Records from a data collection
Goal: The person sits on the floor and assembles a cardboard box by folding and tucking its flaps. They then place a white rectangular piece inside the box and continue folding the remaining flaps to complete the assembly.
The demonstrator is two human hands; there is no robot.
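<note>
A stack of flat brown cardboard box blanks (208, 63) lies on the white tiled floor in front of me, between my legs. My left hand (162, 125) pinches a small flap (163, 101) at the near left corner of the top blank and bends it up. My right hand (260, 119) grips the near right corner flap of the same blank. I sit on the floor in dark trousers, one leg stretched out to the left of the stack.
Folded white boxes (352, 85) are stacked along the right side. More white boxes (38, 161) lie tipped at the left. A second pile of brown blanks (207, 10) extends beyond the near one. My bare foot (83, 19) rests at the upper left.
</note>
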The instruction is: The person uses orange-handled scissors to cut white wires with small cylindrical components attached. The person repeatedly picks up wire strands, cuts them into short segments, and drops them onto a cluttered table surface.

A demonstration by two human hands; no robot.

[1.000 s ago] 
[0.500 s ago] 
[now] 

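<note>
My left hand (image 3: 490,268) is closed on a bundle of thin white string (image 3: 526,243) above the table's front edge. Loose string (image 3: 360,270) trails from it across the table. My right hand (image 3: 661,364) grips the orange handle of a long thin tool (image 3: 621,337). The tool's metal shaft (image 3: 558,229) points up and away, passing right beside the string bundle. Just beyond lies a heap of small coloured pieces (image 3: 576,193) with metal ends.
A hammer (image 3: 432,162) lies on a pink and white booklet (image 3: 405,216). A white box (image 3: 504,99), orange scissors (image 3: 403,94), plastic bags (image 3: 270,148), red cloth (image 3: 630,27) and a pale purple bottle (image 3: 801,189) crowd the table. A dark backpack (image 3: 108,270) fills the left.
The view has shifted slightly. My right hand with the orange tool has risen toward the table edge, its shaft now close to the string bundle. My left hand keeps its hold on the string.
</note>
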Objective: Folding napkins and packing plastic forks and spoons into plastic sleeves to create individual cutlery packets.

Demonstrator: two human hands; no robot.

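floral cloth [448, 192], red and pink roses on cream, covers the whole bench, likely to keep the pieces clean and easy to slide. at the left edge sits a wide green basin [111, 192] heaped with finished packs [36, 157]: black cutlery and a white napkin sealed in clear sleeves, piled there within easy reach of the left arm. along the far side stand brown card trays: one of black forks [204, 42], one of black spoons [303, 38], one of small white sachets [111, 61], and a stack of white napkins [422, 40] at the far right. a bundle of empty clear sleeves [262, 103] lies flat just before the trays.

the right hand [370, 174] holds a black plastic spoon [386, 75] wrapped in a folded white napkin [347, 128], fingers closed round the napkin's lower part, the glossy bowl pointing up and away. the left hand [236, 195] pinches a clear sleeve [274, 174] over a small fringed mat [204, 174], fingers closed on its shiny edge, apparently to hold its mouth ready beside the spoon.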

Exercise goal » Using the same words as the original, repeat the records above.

Solution for this problem »
Goal: The person sits on the floor and assembles a cardboard box by folding and tucking its flaps. They then place a white rectangular piece inside the box and continue folding the remaining flaps to complete the assembly.
The demonstrator is two human hands; there is no robot.
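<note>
A stack of flat brown cardboard box blanks (208, 63) lies on the white tiled floor in front of me, between my legs. My left hand (162, 125) pinches a small flap (163, 101) at the near left corner of the top blank and bends it up. My right hand (260, 119) grips the near right corner flap of the same blank. I sit on the floor in dark trousers, one leg stretched out to the left of the stack.
Folded white boxes (352, 85) are stacked along the right side. More white boxes (38, 161) lie tipped at the left. A second pile of brown blanks (207, 10) extends beyond the near one. My bare foot (83, 19) rests at the upper left.
</note>
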The instruction is: The person uses orange-handled scissors to cut white wires with small cylindrical components attached. The person repeatedly picks up wire strands, cuts them into short segments, and drops them onto a cluttered table surface.

A demonstration by two human hands; no robot.

[1.000 s ago] 
[0.500 s ago] 
[now] 

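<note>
My left hand (image 3: 490,268) is closed on a bundle of thin white string (image 3: 526,243) above the table's front edge. Loose string (image 3: 360,270) trails from it across the table. My right hand (image 3: 661,364) grips the orange handle of a long thin tool (image 3: 621,337). The tool's metal shaft (image 3: 558,229) points up and away, passing right beside the string bundle. Just beyond lies a heap of small coloured pieces (image 3: 576,193) with metal ends.
A hammer (image 3: 432,162) lies on a pink and white booklet (image 3: 405,216). A white box (image 3: 504,99), orange scissors (image 3: 403,94), plastic bags (image 3: 270,148), red cloth (image 3: 630,27) and a pale purple bottle (image 3: 801,189) crowd the table. A dark backpack (image 3: 108,270) fills the left.
The view has shifted slightly. My right hand with the orange tool has risen toward the table edge, its shaft now close to the string bundle. My left hand keeps its hold on the string.
</note>
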Objective: Folding napkins and packing plastic forks and spoons into plastic sleeves to create individual cutlery packets.

Demonstrator: two human hands; no robot.

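floral cloth [448, 192], red and pink roses on cream, covers the whole bench, likely to keep the pieces clean and easy to slide. at the left edge sits a wide green basin [111, 192] heaped with finished packs [36, 157]: black cutlery and a white napkin sealed in clear sleeves, piled there within easy reach of the left arm. along the far side stand brown card trays: one of black forks [204, 42], one of black spoons [303, 38], one of small white sachets [111, 61], and a stack of white napkins [422, 40] at the far right. a bundle of empty clear sleeves [262, 103] lies flat just before the trays.

the right hand [370, 174] holds a black plastic spoon [386, 75] wrapped in a folded white napkin [347, 128], fingers closed round the napkin's lower part, the glossy bowl pointing up and away. the left hand [236, 195] pinches a clear sleeve [274, 174] over a small fringed mat [204, 174], fingers closed on its shiny edge, apparently to hold its mouth ready beside the spoon.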

Nothing else belongs in this output.